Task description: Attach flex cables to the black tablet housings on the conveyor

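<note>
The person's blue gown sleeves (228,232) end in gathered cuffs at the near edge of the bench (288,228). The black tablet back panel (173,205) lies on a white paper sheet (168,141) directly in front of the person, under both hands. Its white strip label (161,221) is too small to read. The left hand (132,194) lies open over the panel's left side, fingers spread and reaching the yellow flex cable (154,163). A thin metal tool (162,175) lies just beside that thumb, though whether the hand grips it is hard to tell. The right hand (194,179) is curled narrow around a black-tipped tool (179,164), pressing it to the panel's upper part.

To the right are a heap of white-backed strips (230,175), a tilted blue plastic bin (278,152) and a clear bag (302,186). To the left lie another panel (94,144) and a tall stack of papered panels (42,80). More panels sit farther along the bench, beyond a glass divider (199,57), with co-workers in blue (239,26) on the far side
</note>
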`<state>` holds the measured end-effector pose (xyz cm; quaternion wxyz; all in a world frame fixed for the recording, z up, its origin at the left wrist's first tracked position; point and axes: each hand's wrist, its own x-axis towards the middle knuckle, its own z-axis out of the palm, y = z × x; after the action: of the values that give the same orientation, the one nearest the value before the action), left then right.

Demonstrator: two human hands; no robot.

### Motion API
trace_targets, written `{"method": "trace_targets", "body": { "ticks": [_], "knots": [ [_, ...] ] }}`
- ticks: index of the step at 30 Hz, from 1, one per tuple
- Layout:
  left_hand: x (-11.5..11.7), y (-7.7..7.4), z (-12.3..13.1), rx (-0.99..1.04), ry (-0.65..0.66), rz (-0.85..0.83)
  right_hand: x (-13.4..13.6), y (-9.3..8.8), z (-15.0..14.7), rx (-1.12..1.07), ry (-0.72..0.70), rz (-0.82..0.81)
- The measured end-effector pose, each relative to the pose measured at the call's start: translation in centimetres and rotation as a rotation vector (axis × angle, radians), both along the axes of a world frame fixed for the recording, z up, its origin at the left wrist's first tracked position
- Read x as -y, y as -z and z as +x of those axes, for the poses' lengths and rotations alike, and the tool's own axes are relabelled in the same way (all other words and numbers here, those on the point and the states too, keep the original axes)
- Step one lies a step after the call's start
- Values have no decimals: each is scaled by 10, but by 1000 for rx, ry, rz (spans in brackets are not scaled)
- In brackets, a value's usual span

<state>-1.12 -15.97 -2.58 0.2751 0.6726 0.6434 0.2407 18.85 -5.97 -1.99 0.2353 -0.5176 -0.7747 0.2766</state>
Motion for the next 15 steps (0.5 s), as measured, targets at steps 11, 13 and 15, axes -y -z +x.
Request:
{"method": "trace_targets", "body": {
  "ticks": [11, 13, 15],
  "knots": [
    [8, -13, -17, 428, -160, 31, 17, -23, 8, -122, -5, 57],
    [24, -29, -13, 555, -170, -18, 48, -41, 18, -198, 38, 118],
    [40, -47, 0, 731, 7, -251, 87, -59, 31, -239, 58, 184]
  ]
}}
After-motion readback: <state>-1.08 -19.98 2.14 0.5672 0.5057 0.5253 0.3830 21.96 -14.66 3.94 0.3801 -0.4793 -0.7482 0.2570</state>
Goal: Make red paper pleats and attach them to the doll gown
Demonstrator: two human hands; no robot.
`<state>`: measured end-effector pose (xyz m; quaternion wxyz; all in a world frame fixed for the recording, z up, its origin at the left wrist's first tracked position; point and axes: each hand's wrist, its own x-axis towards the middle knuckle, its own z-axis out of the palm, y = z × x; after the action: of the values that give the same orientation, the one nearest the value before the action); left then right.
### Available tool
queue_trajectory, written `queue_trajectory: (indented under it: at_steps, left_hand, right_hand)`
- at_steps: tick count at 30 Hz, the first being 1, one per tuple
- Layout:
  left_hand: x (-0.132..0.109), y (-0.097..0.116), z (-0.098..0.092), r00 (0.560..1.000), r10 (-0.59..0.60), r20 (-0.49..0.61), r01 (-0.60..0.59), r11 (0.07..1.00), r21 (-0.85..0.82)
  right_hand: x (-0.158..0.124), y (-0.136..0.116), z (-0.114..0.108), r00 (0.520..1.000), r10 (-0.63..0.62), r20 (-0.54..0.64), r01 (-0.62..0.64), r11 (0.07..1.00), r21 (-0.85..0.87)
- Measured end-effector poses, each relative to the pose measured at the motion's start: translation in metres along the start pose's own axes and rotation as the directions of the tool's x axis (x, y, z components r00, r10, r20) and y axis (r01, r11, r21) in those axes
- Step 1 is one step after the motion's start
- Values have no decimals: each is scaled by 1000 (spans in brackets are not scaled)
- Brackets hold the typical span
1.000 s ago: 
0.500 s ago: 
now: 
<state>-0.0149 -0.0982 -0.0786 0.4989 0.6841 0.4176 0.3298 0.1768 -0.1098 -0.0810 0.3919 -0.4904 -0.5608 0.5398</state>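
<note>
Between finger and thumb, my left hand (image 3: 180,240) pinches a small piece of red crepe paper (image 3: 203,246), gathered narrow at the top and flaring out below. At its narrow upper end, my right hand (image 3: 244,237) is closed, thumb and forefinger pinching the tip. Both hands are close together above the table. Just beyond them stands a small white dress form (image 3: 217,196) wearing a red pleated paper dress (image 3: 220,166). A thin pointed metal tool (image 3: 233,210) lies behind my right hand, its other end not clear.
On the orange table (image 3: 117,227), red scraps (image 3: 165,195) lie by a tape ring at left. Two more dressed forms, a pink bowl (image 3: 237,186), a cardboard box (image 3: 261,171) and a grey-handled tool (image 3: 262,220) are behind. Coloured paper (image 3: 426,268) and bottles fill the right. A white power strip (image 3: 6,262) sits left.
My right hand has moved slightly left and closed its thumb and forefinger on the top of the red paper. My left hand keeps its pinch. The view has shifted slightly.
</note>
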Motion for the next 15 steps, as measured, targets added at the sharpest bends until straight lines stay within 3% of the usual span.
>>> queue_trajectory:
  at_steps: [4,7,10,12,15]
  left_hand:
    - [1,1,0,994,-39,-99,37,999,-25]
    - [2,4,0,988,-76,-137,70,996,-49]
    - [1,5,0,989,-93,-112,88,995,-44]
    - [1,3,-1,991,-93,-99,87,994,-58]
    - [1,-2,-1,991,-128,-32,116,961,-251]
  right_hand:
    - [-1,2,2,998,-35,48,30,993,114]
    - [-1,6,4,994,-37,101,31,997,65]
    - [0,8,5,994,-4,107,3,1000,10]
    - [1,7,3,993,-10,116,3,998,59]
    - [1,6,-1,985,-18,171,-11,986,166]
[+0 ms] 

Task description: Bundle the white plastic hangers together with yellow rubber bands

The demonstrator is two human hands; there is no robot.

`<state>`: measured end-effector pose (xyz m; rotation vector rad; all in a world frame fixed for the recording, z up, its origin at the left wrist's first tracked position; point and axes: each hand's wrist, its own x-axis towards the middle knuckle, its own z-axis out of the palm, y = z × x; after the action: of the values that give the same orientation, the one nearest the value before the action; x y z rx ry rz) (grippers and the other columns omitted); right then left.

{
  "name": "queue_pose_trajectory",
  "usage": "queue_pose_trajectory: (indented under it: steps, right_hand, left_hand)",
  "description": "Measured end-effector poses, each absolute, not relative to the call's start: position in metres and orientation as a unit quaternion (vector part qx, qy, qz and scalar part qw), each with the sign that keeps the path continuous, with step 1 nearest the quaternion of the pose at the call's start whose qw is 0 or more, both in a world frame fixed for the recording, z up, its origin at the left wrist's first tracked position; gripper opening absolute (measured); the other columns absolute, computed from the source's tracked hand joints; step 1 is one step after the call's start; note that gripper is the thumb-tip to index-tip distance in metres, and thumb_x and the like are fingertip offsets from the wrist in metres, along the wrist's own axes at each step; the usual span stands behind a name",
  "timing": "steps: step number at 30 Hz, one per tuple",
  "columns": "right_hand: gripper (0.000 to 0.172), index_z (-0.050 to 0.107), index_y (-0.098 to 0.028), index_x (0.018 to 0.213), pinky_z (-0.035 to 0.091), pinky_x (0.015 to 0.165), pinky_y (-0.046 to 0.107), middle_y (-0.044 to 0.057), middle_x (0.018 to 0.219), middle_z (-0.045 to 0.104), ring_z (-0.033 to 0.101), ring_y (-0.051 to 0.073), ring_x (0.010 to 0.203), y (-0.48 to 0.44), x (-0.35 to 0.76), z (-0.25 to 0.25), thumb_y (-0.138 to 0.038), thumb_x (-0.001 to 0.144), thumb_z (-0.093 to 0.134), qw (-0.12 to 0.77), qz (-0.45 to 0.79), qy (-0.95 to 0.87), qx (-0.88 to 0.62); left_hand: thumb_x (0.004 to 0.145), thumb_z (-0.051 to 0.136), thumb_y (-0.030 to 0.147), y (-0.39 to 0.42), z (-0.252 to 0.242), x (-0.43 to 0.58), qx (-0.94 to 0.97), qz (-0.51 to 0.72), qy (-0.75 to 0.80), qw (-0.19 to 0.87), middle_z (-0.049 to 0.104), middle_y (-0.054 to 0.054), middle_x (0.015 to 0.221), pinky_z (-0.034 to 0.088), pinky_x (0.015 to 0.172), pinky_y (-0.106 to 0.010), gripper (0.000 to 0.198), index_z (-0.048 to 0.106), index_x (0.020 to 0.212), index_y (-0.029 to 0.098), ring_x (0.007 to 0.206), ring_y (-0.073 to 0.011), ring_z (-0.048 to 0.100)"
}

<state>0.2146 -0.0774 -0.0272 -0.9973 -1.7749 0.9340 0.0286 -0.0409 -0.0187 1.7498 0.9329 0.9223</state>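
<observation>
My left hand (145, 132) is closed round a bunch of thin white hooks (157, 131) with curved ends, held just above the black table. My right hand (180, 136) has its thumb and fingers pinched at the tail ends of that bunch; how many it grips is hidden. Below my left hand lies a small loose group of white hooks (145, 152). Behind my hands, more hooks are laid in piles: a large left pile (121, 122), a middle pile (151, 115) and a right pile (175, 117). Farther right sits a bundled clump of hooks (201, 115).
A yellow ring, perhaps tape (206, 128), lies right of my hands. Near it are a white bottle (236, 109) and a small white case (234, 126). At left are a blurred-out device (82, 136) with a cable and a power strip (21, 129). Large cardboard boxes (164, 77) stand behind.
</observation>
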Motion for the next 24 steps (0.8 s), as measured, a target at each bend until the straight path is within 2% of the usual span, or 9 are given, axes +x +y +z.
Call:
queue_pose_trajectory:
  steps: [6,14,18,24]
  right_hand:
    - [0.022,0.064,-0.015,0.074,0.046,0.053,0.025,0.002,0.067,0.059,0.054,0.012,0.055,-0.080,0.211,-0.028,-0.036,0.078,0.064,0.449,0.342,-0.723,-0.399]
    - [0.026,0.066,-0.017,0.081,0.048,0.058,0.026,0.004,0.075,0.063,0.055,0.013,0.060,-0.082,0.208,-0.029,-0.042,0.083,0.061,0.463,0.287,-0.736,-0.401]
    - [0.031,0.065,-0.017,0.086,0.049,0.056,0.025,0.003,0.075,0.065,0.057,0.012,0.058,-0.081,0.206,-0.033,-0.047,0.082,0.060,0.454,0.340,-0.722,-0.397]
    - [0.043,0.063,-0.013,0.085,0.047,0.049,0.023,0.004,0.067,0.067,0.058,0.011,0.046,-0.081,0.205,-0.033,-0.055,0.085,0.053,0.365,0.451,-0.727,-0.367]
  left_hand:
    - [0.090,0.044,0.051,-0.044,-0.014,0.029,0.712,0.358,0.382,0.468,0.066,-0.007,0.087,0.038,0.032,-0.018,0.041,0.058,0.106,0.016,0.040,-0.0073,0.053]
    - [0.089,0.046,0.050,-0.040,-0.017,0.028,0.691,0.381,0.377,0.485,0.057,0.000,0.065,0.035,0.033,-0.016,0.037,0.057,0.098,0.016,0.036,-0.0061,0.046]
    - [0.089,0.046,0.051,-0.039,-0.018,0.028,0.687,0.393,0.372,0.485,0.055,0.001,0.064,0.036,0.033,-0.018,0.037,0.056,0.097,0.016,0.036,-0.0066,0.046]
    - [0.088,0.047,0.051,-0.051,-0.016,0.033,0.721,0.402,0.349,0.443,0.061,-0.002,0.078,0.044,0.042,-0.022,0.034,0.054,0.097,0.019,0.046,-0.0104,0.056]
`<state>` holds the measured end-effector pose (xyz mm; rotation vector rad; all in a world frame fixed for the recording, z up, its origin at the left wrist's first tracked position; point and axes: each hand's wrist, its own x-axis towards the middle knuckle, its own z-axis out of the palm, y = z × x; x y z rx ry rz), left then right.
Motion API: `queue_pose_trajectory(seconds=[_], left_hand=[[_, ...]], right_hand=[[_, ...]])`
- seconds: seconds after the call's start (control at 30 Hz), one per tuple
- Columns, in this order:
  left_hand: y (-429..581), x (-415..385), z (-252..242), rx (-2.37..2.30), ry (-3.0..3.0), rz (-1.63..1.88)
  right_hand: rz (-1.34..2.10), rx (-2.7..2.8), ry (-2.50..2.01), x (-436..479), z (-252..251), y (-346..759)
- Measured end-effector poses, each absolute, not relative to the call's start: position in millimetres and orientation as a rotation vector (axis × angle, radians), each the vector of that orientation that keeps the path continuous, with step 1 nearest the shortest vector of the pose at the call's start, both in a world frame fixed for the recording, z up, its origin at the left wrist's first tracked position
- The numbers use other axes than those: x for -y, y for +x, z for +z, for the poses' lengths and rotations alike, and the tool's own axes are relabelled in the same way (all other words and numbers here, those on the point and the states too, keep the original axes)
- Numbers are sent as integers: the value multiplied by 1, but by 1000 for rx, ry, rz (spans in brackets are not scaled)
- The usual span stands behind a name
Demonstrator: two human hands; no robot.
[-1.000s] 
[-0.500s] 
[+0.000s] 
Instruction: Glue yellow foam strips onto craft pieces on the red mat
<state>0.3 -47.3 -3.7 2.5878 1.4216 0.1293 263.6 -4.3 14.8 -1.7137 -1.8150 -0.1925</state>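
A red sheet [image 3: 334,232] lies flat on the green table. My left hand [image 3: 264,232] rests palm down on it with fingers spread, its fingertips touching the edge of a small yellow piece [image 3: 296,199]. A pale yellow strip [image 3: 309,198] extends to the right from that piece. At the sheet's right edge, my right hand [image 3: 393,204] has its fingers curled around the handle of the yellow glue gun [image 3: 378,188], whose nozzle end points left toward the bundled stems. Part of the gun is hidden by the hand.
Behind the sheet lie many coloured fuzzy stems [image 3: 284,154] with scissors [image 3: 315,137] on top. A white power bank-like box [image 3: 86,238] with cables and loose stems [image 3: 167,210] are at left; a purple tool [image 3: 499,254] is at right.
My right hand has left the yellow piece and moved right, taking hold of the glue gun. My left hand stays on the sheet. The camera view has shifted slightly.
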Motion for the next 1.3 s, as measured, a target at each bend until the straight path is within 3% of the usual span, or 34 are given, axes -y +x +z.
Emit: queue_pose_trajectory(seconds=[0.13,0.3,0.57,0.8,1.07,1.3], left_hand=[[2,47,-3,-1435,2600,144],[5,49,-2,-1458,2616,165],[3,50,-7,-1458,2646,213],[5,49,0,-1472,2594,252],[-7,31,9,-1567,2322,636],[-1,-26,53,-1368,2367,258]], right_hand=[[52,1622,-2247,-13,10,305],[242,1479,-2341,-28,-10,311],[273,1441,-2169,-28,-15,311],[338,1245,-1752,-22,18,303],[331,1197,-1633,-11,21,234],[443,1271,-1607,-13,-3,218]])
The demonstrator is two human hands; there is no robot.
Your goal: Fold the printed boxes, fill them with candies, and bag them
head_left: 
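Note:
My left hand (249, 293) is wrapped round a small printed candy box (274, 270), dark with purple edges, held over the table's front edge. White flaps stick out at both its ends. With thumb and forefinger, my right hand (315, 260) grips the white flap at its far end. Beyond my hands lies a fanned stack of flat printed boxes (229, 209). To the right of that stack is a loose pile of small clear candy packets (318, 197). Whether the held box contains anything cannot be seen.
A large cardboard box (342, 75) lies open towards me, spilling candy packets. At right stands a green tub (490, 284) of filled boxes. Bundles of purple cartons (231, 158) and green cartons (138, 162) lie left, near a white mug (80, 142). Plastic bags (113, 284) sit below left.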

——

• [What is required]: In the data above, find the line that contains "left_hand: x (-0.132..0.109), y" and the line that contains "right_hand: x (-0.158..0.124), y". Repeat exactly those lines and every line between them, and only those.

• [Result of the task]:
  left_hand: x (-0.132..0.109), y (-0.097..0.116), z (-0.098..0.092), r00 (0.560..1.000), r10 (-0.59..0.60), r20 (-0.49..0.61), r01 (-0.60..0.59), r11 (0.07..1.00), r21 (-0.85..0.82)
  right_hand: x (-0.158..0.124), y (-0.136..0.116), z (-0.114..0.108), r00 (0.520..1.000), r10 (-0.63..0.62), r20 (-0.54..0.64), r01 (-0.62..0.64), r11 (0.07..1.00), r21 (-0.85..0.87)

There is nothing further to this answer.